What Is Target Market Identification?
Target market
identification is the process of selecting one or more market segments or
groups of customers to target in firm’s marketing mix. The idea is that tailoring that mix to address the unique
needs and desires of your target market can ultimately be more profitable for
the firm than mass marketing toward every would-be buyer in the overall market.

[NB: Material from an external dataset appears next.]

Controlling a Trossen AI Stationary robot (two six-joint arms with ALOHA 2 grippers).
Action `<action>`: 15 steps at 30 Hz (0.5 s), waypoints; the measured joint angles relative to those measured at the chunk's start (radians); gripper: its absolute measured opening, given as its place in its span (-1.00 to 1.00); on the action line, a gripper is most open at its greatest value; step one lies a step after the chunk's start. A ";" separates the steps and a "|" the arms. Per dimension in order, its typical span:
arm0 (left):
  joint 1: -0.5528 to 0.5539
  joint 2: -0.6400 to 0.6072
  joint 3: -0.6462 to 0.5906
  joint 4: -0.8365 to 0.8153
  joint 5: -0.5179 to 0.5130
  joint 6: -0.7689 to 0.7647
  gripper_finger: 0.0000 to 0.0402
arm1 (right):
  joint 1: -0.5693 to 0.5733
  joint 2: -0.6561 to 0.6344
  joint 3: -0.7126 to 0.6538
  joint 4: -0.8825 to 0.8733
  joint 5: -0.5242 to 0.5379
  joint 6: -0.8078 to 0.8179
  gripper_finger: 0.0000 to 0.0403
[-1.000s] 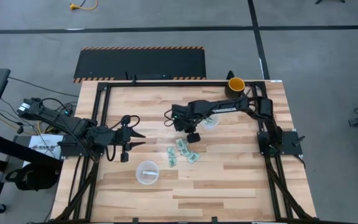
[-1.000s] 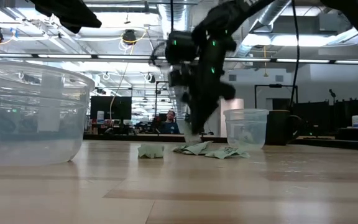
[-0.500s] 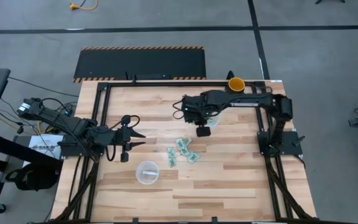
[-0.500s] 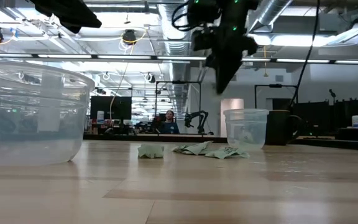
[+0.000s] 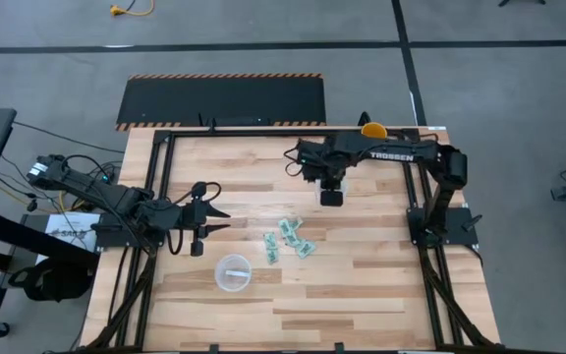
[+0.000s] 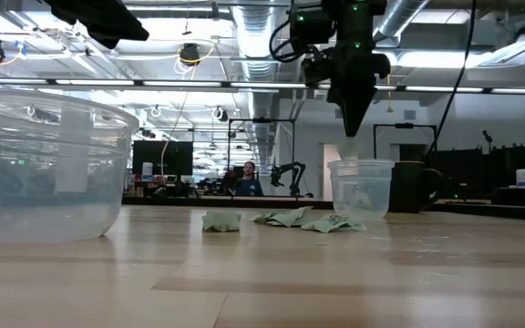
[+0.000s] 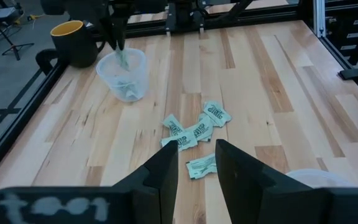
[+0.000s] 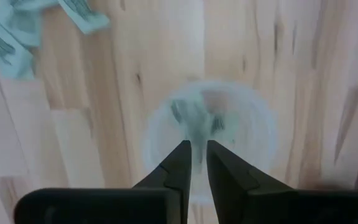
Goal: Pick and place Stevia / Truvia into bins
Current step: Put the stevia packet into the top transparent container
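One sachet (image 7: 122,59) hung from the right gripper (image 6: 351,123), pinched above the far cup (image 6: 360,188); the left gripper (image 7: 196,163) waited, fingers apart.

We look straight down from overhead on the whole bench (image 5: 362,285), floor all round it. Our low camera sits at bench-top level, right beside one clear cup (image 6: 44,169), facing level across the wood into the room. The left wrist camera looks from farther off, slanting down over the sachets (image 7: 194,134) toward the far cup (image 7: 123,74) by the dark mug (image 7: 73,42). The right wrist camera hangs close above that far cup (image 8: 207,140), facing straight down into it. All four views share this cup and the sachets near it.
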 joint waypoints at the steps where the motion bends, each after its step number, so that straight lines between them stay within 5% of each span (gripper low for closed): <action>1: 0.000 0.000 0.000 0.000 0.000 0.000 -0.51 | -0.009 0.000 0.001 0.000 0.000 0.006 -0.75; 15: 0.000 0.000 0.000 -0.001 0.000 -0.002 -0.51 | -0.046 0.011 0.001 -0.040 -0.002 0.059 -0.74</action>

Marketing mix includes: product (what you're selling), price (how much you're charging), place (where you're selling), promotion (how you're communicating the
product's benefits), and people (how
you and team can give a competitive edge).
How
Target Market Identification Works
No matter
how broadly appealing your product or service is, not everyone will need or
want to buy it. And gearing your marketing efforts toward the overall market
can waste time and money. To maximize your reach and profits, you may want to
consider a targeted marketing approach where you identify a smaller target
market from the overall market and focus your marketing mix on that market.
Target market
identification broadly involves identifying why a customer would want to buy
from you, breaking down the overall market into different market segments based
on shared characteristics, and then choosing the most feasible, profitable
market segments as the target market for your marketing mix.
For
example, let's say a local luxury men's formal wear shop. Your customer isn't
the entire consumer market or even every man. Rather, you might divide the
overall market into segments based on geographic, demographic, and
psychographic characteristics, focusing on high-income men who are within a
10-mile radius, between the age of 25 and 50, and desire status. You can then
focus your marketing mix on that target market to better reach the men who
actually need or want your products.
Besides
targeted marketing, other strategies include mass marketing (aimed at a wide
range of buyers) and product-variety marketing, when a firm deliberately sets
out to offer a wide range of products to broaden the customer base. But
businesses are slowly transitioning from away from mass marketing to target
marketing as the latter often makes for a more effective marketing mix.
Benefits
of Target Market Identification
The
advantages of identifying a target market include:
1.
More effective marketing mix:
If you know who your customers are, you can tailor the product, price, and
distribution channels to better meet their needs and desires.
2.
Helps you choose the right marketing channels: With a target market in mind, you
can promote
your products or services to
customers where they are, be it by posting on a given social media platform or
placing ads in a part of town where people in your target market regularly
frequent.
3.
Uses limited time, money, and resources more efficiently: Promoting to a narrower target market
as opposed to the overall market allows you to allocate your hours and money
more efficiently on the people who are most likely to need or want to buy from
you.
4.
Maximizes sales and profits:
All of the above factors can boost the appeal and reach of your marketing mix,
which can boost the volume of sales and improve your bottom line.
How
to Carry Out Target Market Identification
Follow
these steps for the identification of the target market:
1.
Assess product or service characteristics: Make a list of the features as well as
the benefits that come with your product or service. For example, a laundry
detergent might feature a colour-safe, stain-removal formula, with the benefit
being cleaner clothes that retain their bright colour.
2.
Identify why customers would buy from you: From the features and benefits you listed,
identify the key
selling point that
gives customers a reason to buy your product or service.
3.
Identify the most relevant dimensions of segmentation: Figure out the dimensions along which
you want to break down or segment the larger overall market into a smaller
target market. To do so, make a list of the major segmentation bases and decide
which are relevant to the majority of your potential customers.
Major
segmentation bases include geographic (customers are targeted locally, state-wide,
regionally, or nationally), demographic (customers are targeted by their
age, gender, income, and education level, for example), psychographic
(identification based on attitudes, beliefs, emotions, lifestyle, and hobbies),
and behavioural (identification based on various patterns such as
purchasing occasion and loyalty status).
4.
Segment the market according to specific criteria: Identify one or more specific segments
that will define the target market.
For
example, a men's and women's shoe retailer that chooses to segment the market
by the demographic characteristics of gender and the psychographic
characteristic of hobbies may decide to target men who enjoy running in their
performance running shoe campaign and women who play tennis for their tennis
shoe campaign.
5.
Choose the most profitable segments to include in the target market: Evaluate how worthwhile it would be to
pursue each identified market segment by evaluating your firm's financial
resources and the profitability of each segment, which segments your
competitors serve, and how established you are in the market. If you can't
afford to promote to all the identified segments, there's too much competition
for a given segment, or you're trying to break into a new market, you may want
your target market to focus on one segment.